AIM OF THE TASK:
Write out the whole listing exactly.

::::

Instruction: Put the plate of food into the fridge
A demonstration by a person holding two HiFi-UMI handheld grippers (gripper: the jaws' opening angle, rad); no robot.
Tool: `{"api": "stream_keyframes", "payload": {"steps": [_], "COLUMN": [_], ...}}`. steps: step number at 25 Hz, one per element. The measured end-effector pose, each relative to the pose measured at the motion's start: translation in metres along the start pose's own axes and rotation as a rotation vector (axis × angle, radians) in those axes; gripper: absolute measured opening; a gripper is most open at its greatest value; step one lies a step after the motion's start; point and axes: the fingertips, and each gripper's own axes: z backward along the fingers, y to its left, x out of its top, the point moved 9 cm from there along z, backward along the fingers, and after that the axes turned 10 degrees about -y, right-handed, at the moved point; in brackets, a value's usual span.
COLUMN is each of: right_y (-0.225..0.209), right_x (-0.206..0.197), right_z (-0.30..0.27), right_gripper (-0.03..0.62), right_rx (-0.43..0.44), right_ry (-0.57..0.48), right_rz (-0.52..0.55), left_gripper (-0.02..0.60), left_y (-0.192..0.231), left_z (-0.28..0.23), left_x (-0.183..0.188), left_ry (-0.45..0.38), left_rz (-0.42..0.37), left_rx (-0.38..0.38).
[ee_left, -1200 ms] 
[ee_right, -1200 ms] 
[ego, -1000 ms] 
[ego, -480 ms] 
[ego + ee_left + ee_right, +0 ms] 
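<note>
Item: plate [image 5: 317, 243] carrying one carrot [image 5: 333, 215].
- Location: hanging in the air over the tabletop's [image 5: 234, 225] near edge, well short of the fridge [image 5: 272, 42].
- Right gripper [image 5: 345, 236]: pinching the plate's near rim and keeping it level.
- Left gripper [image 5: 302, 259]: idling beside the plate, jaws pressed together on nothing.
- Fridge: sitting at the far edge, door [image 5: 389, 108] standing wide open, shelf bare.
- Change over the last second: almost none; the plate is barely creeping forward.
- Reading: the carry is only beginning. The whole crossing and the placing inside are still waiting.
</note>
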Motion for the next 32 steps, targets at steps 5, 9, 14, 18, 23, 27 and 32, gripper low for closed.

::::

SOLVED EXERCISE:
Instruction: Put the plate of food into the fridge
A demonstration by a person holding two HiFi-UMI handheld grippers (gripper: the jaws' opening angle, rad); no robot.
Tool: `{"api": "stream_keyframes", "payload": {"steps": [_], "COLUMN": [_], ...}}`. steps: step number at 25 Hz, one per element. The measured end-effector pose, each relative to the pose measured at the motion's start: translation in metres along the start pose's own axes and rotation as a rotation vector (axis × angle, radians) in those axes; gripper: absolute measured opening; a gripper is most open at its greatest value; step one lies a step after the motion's start; point and axes: the fingertips, and each gripper's own axes: z backward along the fingers, y to its left, x out of its top, the point moved 9 cm from there along z, backward along the fingers, and after that the axes turned 10 degrees about -y, right-handed, at the moved point; in brackets, a value's usual span.
COLUMN is each of: right_y (-0.225..0.209), right_x (-0.206..0.197), right_z (-0.30..0.27), right_gripper (-0.03..0.62), right_rx (-0.43..0.44), right_ry (-0.57..0.48), right_rz (-0.52..0.55), left_gripper (-0.02..0.60), left_y (-0.192..0.231), left_z (-0.28..0.23), left_x (-0.183..0.188), left_ry (-0.45..0.38), left_rz (-0.42..0.37), left_rx (-0.38..0.38).
[ee_left, -1200 ms] 
[ee_right, -1200 ms] 
[ego, -1000 ms] 
[ego, -480 ms] 
[ego + ee_left + ee_right, +0 ms] 
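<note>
Item: plate [image 5: 317, 243] carrying one carrot [image 5: 333, 215].
- Location: hanging in the air over the tabletop's [image 5: 234, 225] near edge, well short of the fridge [image 5: 272, 42].
- Right gripper [image 5: 345, 236]: pinching the plate's near rim and keeping it level.
- Left gripper [image 5: 302, 259]: idling beside the plate, jaws pressed together on nothing.
- Fridge: sitting at the far edge, door [image 5: 389, 108] standing wide open, shelf bare.
- Change over the last second: almost none; the plate is barely creeping forward.
- Reading: the carry is only beginning. The whole crossing and the placing inside are still waiting.
</note>
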Motion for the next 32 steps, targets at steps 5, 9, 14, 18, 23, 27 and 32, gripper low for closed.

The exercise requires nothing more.